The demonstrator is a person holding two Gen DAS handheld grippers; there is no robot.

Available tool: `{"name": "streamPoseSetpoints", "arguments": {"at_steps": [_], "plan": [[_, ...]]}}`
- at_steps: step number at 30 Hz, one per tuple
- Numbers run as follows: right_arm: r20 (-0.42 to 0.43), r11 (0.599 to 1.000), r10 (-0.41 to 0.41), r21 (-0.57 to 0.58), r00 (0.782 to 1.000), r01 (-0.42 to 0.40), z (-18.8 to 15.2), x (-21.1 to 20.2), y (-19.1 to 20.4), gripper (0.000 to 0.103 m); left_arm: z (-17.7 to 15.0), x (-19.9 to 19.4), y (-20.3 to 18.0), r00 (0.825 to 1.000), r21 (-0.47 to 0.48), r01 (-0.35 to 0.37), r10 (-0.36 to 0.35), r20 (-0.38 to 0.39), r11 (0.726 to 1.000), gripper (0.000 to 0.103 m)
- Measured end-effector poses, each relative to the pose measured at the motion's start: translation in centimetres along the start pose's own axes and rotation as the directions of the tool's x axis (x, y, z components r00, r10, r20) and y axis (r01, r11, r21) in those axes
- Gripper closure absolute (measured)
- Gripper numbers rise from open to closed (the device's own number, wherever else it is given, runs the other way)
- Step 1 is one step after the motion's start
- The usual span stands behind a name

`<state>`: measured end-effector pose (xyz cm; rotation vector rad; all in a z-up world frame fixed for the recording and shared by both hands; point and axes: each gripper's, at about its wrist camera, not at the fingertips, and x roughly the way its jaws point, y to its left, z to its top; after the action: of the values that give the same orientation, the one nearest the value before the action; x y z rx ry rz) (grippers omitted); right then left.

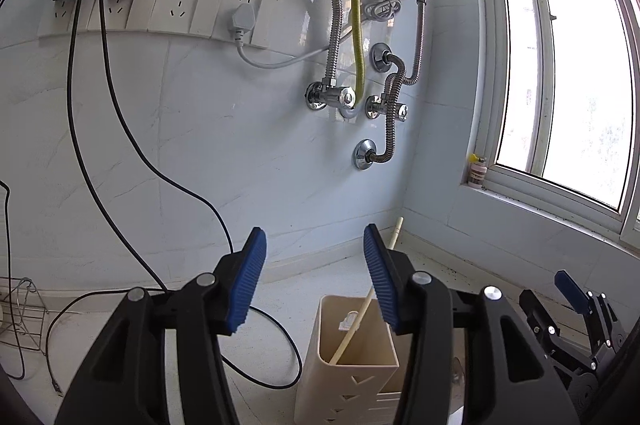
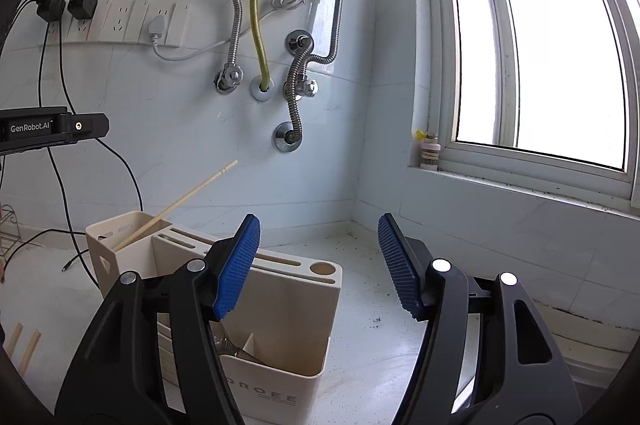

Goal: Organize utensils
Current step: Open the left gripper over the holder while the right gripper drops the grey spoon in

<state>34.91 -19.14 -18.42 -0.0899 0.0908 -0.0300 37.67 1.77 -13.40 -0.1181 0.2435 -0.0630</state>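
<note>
**Operator:** Chopstick (image 1: 357, 325) first: it stands tilted in the beige utensil holder (image 1: 352, 365), lower end down in the compartment, upper end leaning out over the rim toward the wall. From my left wrist camera it runs up behind the right-hand pad, and its tip shows again above that pad.

**Spotter:** And your fingers?

**Operator:** On the left gripper (image 1: 315, 279) the blue pads stand spread, nothing pinched; the chopstick is behind one pad, not between them. On the right gripper (image 2: 319, 267) the pads are spread too, with only bare counter (image 2: 360, 325) showing in the gap.

**Spotter:** Where does the holder sit from the right side?

**Operator:** Low and left of the right fingers. Its top has knife slots and a round hole, and the chopstick (image 2: 176, 207) sticks out of the far-left compartment. Something clear, maybe glass, lies in the open front compartment; I cannot tell what. Two more wooden sticks (image 2: 24, 349) lie on the counter at the far left edge.

**Spotter:** Farther out?

**Operator:** The other gripper's body shows at the left edge of the right view. Black cables (image 1: 100, 145) trail down the wall from adapters in a row of sockets (image 1: 172, 5). Metal hoses (image 2: 298, 65) and a yellow one hang under a white heater. A small jar (image 2: 430, 151) stands on the window sill at right.
</note>
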Motion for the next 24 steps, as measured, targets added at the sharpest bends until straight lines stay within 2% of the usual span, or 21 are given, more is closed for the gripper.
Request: {"name": "streamPoseSetpoints", "arguments": {"at_steps": [8, 19, 22, 24], "plan": [[0.006, 1.0, 0.001, -0.015, 1.0, -0.001, 1.2, -1.7, -0.6, 0.039, 1.1, -2.6, 2.1, 0.999, -0.014, -0.044, 0.045, 0.021, 0.999, 0.048], [-0.014, 0.999, 0.053, 0.012, 0.998, -0.053, 3.3, -1.4, -0.2, 0.039, 1.5, -6.3, 5.0, 0.993, -0.036, -0.118, 0.119, 0.018, 0.992, 0.045], [-0.008, 0.998, 0.069, 0.013, 0.998, -0.069, 3.8, -1.4, 0.5, 0.039, 1.5, -8.0, 5.9, 0.989, -0.026, -0.145, 0.145, 0.016, 0.989, 0.035], [-0.008, 0.997, 0.082, 0.013, 0.997, -0.081, 4.2, -1.5, 1.0, 0.038, 1.4, -9.1, 6.7, 0.986, -0.022, -0.166, 0.166, 0.008, 0.986, 0.035]]}}
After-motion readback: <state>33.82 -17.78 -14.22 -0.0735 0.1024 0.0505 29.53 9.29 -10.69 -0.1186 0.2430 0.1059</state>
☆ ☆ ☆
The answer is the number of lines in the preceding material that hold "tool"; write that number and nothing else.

2